The major problem is that each KCU has to be maintained by hand - and everytime the KCU is updated then the Google News RSS feed URL also changes - so even minor changes are a pain and a major re-arrangement is a major pain.

The other problem is that Google News ties everyuser to an email address - so for the 5 current KCUs I need 5 email addresses - login into Google News - make the changes and then cut and paste the changed URL.

I would also like to get rid of the "Top Stories" they clutter the feeds with irrelevant duplicate stories ...

It would be great if Google News supported (a) more than 20 keywords for an account, and (b) a method of clustering keywords into categories and then feeding them to category led RSS feeds.

Right now the situation works well for a few Google News feeds - they all come out marked Google News - but by the time I've republished in FeedBurner and re-written the Feed name with the KCU name - the feeds end up marked with both the category name of the keyword cluster - and the keyword itself as a category within the feed.

It works - but its kludgy and maintenance is a pain - and I still haven't folded the stuff from BlogSpace into SyndicSpace yet ..... and all my attempts at online aggregation have led to nothing but online aggravation.


Tags:


April 15, 2006

In the Beginning ...

I'm still on the holy grail of building the mother of all news filtering engines out of online sources - the story so far.

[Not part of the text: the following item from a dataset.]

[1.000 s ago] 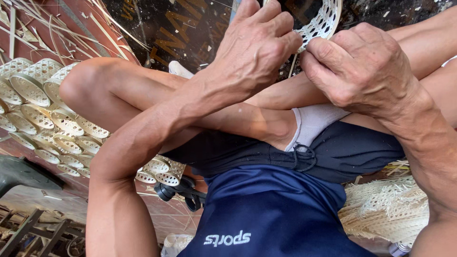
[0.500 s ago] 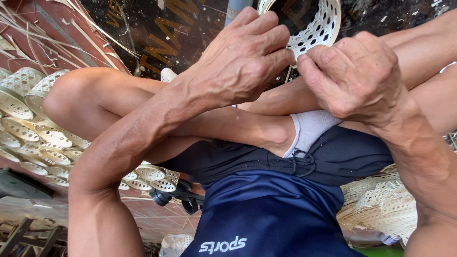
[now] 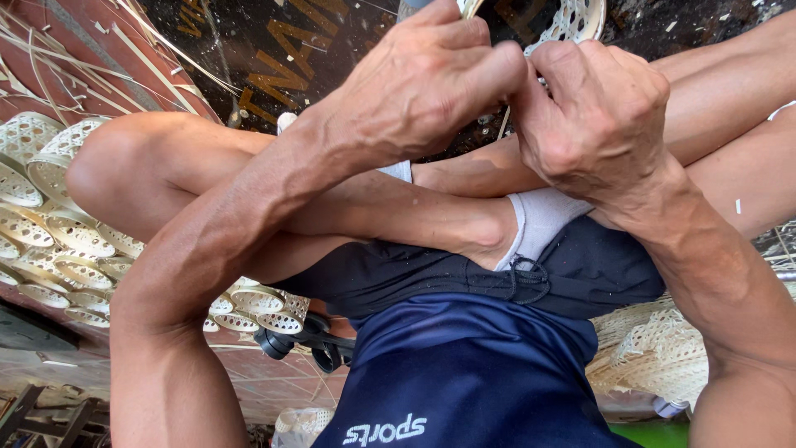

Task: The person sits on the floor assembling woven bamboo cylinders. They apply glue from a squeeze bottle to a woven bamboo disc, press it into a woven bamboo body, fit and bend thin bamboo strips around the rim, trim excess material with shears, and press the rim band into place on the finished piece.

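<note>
Above the crossed legs, both hands, left [image 3: 423,87] and right [image 3: 593,116], close their grip on the rim of a white woven basket [image 3: 580,18]. It looks light, thin and easily bent, so the rim seems the best hold.

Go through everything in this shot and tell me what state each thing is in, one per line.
Left hand: closed, fingers pinching the woven basket's rim.
Right hand: closed, gripping the same rim.
Woven basket: held up between both hands, mostly hidden behind them.
Finished baskets: stacked in overlapping rows on the floor.
Bamboo strips: loose, scattered on the floor.
Legs: crossed, the person seated.
</note>
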A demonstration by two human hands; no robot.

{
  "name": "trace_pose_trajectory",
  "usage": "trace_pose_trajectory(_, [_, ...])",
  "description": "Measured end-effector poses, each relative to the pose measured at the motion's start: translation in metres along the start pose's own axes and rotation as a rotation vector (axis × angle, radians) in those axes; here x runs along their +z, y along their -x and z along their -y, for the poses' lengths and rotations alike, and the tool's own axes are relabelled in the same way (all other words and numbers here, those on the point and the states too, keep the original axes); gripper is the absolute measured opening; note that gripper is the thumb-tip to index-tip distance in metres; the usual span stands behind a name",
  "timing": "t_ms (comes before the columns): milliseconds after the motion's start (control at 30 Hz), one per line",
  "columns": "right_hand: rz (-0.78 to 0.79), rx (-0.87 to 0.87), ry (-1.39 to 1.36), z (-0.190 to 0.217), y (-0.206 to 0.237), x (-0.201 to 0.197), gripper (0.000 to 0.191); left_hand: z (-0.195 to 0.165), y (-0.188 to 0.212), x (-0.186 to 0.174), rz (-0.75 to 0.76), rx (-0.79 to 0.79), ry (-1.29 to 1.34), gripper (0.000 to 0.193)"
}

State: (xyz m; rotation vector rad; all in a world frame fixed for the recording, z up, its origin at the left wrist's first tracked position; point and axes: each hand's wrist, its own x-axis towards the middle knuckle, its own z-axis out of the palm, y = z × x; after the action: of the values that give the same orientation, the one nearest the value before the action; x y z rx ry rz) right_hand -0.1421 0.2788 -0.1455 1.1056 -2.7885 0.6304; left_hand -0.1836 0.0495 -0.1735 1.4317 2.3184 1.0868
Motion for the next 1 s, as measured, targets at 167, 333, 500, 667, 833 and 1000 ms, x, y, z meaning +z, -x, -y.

Google News: searches 4500 news sources - can be adjusted to search by keyword(s) - limit of 20 keyword searches per userid - userid tied to email address - RSS available

Problem - not enough keywords available

Solution: Multiple Google News groups with multiple keyword cluster units - each account clusters keywords according to a category - see the example feeds under keyword clusters.

Next up is tagging the keyword cluster units somehow - I originally wanted to aggregate using rojo into one feed - but no! rojo barfs when i tried to give it more than one raw google news feed.

Solution: Feed each filtered google newsfeed into feedburner and reburn the feed name and tag it with the keyword cluster name - now each feed is named with the keyword cluster unit name and and each post is tagged with the keyword as category!!

This is neat!! - Fed into RSSOwl, Omea Feedreader or rojo I can use keyword cluster name as top-level category and still see the keyword as a subcategory.

e.g. keyword cluster name = Extreme Tales News, category - skateboarding or keyword cluster name = Space Science and category = nasa - and so on.

I know at a glance which cluster (category) the story has come from and also which keyword triggered the story from within Google News.

Now the problems begin.

I have 5 keyword cluster units feeding into 5 feedburner feeds to provide the info I want - but I want to aggregate them into one feed - RSS or Atom - to pass to wherever I want.

Things get screwed from here in.when I subsrcibe to the rojo RSS for "all your stories" it strips out all the carefully placed keyword cluster unit names (blog names) information - and also hoses the category information.

That's two levels of categorisation gone!! I'll look at the raw xml sometime and try and figure out what rojo is doing with my category information - sure as hell Omea can't see it.

In Omea reader I can see the sub-categories of the rojo feeds - but ONLY if I define a feedreader sub-category for that feed. Otherwise nada. This is - as they say - not good.

The last thing I want to do is keep updating Omea categories every time I change a keyword and the idea of putting a 100 categories into Omea Reader just becasuse rojo has stripped them out is horrible.

So while the feedreader feeds tag the stories with the keyword as category - allowing me to see at a glance which keyword it came from - rojo breaks this totally.

Worse yet - RSSOwl will have nothing to do with republished rojo feeds.

So the quest continues - I'll try and update this here and keep it separate from my main blog - its all experimental anyway - and also blog roll the feeds I am playing - maybe better minds than mine know how to solve the problems!!


Tags: